Action item
Using the data below, report how many lines hold the word "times". Include nothing else in the reply.

Entries supplied
^^^^

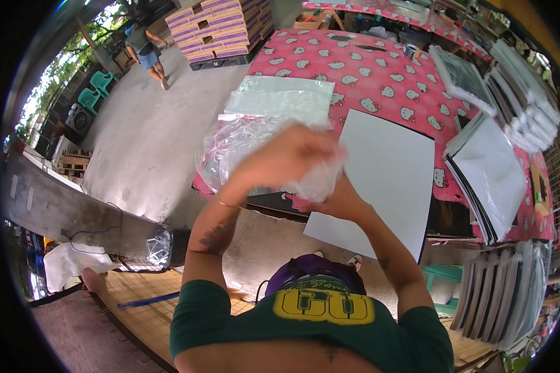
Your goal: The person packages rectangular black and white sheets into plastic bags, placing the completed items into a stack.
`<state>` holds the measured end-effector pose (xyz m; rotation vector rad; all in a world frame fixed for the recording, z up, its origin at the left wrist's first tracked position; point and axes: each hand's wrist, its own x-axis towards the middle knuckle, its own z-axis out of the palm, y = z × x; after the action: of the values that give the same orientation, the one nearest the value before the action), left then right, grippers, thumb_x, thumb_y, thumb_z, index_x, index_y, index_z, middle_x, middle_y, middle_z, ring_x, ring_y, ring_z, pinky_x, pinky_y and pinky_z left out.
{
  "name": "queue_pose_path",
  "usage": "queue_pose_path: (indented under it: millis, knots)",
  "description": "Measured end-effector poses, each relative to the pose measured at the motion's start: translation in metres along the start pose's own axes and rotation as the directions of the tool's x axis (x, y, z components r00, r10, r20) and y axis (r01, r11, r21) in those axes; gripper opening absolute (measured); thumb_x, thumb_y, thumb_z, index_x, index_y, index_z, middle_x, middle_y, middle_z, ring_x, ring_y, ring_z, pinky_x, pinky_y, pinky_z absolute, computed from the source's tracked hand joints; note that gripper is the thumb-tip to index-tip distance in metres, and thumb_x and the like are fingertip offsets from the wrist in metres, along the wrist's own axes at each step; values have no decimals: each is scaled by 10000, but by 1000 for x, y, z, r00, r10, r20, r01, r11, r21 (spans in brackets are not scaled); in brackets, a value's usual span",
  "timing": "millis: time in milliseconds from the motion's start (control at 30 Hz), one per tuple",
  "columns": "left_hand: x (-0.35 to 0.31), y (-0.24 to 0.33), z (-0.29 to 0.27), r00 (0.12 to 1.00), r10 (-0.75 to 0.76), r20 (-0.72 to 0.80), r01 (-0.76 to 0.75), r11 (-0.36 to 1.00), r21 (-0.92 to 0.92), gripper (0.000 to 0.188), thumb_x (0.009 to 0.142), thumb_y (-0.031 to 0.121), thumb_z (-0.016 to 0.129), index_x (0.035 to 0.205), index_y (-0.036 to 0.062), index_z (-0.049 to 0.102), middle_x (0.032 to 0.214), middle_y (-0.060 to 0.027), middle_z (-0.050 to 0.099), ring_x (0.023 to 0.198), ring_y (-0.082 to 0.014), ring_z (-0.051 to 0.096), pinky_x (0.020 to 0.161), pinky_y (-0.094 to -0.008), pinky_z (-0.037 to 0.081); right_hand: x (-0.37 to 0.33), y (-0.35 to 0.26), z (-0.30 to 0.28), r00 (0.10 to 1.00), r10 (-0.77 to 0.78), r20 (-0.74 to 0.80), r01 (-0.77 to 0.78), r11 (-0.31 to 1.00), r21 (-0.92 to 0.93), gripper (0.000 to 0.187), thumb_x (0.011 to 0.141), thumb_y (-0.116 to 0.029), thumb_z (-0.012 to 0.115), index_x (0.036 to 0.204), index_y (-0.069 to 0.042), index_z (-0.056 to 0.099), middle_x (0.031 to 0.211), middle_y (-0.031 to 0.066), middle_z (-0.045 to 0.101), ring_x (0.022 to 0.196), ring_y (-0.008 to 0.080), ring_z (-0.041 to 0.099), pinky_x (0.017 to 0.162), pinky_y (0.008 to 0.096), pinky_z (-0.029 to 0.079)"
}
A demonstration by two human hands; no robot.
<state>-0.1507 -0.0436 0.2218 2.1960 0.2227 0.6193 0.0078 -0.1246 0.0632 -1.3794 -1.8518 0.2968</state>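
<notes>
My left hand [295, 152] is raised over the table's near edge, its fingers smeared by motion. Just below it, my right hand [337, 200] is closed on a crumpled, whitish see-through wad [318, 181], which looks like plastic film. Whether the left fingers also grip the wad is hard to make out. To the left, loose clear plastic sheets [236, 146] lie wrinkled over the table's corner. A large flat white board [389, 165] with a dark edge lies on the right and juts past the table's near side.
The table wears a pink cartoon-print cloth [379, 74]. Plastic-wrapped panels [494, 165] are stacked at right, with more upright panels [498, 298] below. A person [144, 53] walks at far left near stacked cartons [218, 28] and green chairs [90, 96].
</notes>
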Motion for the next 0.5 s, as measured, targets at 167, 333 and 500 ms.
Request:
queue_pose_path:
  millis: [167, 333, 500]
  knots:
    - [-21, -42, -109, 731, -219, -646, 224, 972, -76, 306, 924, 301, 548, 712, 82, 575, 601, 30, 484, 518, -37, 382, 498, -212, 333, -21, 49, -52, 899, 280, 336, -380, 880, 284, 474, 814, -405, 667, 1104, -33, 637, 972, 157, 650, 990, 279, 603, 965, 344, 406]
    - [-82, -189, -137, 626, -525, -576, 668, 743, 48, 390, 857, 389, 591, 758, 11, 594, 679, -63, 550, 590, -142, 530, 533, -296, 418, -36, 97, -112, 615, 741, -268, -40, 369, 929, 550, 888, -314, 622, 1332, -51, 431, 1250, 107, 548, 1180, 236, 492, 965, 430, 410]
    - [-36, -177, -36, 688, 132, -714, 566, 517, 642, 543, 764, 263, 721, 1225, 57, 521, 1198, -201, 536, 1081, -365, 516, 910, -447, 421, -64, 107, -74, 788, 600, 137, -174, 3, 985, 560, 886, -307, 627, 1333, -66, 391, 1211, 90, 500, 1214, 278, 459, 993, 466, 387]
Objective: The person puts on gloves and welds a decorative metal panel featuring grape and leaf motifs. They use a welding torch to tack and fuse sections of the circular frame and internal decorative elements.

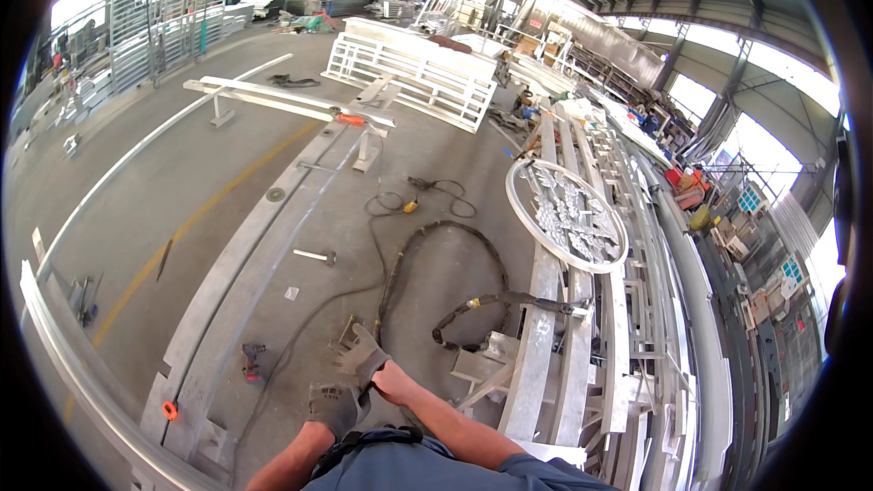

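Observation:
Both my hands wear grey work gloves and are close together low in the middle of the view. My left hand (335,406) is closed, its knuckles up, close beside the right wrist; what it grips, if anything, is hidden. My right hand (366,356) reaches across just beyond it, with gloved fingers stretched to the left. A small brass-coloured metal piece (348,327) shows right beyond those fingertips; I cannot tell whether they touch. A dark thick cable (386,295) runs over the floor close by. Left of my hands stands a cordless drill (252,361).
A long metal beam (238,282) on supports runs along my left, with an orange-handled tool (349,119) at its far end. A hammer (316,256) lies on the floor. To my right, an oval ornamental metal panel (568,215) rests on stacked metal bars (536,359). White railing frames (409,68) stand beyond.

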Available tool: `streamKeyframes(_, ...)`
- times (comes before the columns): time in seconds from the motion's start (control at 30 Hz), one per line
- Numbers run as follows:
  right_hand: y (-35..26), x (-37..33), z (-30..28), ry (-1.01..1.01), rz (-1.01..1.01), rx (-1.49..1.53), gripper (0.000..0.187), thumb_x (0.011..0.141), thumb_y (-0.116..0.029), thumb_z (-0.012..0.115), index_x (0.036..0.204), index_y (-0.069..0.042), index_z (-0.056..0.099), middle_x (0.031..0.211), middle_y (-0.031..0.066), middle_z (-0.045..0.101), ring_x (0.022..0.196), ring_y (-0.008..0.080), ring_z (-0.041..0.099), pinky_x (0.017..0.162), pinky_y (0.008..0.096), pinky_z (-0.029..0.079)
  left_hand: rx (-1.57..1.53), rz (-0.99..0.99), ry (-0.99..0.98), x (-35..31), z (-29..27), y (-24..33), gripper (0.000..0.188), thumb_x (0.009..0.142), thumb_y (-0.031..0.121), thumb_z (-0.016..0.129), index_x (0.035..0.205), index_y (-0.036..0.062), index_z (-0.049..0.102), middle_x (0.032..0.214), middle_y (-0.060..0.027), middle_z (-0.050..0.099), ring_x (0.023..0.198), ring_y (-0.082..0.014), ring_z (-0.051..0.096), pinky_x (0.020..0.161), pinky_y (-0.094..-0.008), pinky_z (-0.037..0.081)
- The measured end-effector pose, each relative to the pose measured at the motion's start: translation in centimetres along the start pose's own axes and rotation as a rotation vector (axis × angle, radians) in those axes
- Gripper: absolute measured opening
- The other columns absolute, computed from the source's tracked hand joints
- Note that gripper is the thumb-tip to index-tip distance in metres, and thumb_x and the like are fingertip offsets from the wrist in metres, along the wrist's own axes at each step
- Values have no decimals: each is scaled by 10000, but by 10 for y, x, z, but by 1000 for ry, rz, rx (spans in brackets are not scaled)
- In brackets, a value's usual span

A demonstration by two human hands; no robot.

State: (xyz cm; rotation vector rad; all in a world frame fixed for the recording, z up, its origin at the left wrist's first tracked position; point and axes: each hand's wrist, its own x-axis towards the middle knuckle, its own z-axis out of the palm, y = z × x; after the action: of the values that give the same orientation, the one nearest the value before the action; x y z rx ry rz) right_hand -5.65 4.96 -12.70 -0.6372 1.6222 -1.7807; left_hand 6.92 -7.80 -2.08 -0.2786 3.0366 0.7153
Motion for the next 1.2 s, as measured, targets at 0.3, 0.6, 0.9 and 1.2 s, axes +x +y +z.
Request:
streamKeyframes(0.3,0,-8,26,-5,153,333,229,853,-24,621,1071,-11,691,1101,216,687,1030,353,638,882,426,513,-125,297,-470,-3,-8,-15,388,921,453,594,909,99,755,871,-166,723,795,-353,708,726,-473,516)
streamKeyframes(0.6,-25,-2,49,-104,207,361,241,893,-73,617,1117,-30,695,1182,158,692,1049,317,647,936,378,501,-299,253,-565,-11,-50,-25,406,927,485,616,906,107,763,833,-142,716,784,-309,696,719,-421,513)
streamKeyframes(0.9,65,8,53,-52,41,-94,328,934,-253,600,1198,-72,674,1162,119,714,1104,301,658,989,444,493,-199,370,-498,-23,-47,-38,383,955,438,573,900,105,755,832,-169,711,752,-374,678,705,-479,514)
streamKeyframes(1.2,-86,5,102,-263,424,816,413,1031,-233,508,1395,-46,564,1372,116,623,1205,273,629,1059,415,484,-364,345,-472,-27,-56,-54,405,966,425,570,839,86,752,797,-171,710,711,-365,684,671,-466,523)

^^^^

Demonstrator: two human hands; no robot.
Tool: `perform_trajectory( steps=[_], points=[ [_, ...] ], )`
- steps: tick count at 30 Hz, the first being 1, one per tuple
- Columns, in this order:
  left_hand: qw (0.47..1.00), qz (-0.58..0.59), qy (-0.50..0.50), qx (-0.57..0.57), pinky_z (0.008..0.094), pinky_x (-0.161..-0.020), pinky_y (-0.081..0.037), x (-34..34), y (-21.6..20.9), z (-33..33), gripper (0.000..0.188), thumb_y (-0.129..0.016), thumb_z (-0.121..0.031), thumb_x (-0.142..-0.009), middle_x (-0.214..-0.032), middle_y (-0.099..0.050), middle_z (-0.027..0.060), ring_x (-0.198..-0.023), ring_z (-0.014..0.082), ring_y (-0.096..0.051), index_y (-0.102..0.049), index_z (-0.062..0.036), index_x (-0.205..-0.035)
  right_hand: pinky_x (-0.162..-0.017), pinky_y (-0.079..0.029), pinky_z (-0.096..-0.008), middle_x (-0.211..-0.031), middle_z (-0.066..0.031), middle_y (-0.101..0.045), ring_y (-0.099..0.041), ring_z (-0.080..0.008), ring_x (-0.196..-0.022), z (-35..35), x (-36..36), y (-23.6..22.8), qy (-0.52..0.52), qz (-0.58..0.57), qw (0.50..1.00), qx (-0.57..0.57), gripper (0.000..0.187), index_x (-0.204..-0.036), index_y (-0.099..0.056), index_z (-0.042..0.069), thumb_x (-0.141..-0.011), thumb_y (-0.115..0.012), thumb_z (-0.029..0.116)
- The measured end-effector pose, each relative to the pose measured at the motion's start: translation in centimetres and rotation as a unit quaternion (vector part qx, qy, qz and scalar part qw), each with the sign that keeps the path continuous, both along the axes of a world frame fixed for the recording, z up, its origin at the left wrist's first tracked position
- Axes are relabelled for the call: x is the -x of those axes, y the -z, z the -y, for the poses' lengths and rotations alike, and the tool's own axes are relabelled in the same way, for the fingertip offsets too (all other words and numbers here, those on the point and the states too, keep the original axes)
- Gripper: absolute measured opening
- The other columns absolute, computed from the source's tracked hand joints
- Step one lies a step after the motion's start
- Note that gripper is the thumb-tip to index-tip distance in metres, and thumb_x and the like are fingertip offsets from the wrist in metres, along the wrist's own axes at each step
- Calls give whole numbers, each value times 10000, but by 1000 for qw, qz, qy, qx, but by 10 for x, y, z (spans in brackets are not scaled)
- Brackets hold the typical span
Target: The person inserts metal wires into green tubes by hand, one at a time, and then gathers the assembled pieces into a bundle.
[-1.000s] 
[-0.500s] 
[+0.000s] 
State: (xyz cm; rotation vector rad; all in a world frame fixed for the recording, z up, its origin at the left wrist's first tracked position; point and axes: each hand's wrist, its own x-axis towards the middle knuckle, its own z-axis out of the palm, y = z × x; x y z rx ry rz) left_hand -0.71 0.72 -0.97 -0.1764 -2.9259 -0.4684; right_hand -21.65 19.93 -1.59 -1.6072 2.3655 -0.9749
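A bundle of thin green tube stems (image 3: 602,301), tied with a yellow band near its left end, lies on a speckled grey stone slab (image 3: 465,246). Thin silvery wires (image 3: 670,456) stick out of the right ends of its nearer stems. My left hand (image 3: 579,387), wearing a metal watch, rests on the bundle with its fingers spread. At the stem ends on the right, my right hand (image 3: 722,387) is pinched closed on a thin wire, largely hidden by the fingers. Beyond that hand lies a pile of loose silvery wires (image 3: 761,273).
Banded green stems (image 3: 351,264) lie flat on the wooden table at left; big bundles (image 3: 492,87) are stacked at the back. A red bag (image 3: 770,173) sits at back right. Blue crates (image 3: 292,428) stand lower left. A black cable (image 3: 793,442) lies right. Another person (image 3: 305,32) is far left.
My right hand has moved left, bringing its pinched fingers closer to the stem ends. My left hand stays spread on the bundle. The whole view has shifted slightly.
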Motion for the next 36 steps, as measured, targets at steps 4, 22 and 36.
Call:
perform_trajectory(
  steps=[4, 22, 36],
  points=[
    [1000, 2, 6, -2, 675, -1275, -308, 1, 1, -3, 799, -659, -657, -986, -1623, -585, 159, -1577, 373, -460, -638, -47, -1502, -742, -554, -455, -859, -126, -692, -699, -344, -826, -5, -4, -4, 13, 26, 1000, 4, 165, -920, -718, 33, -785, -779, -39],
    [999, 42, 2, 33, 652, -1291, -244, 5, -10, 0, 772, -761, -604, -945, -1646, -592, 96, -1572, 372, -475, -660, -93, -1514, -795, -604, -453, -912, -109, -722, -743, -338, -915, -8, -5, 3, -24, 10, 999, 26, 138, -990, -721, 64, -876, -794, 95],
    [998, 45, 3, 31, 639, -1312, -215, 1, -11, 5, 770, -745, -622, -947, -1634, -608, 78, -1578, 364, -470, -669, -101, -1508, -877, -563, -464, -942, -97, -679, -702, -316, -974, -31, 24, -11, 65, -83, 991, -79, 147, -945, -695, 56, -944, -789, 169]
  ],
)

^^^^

Reply
2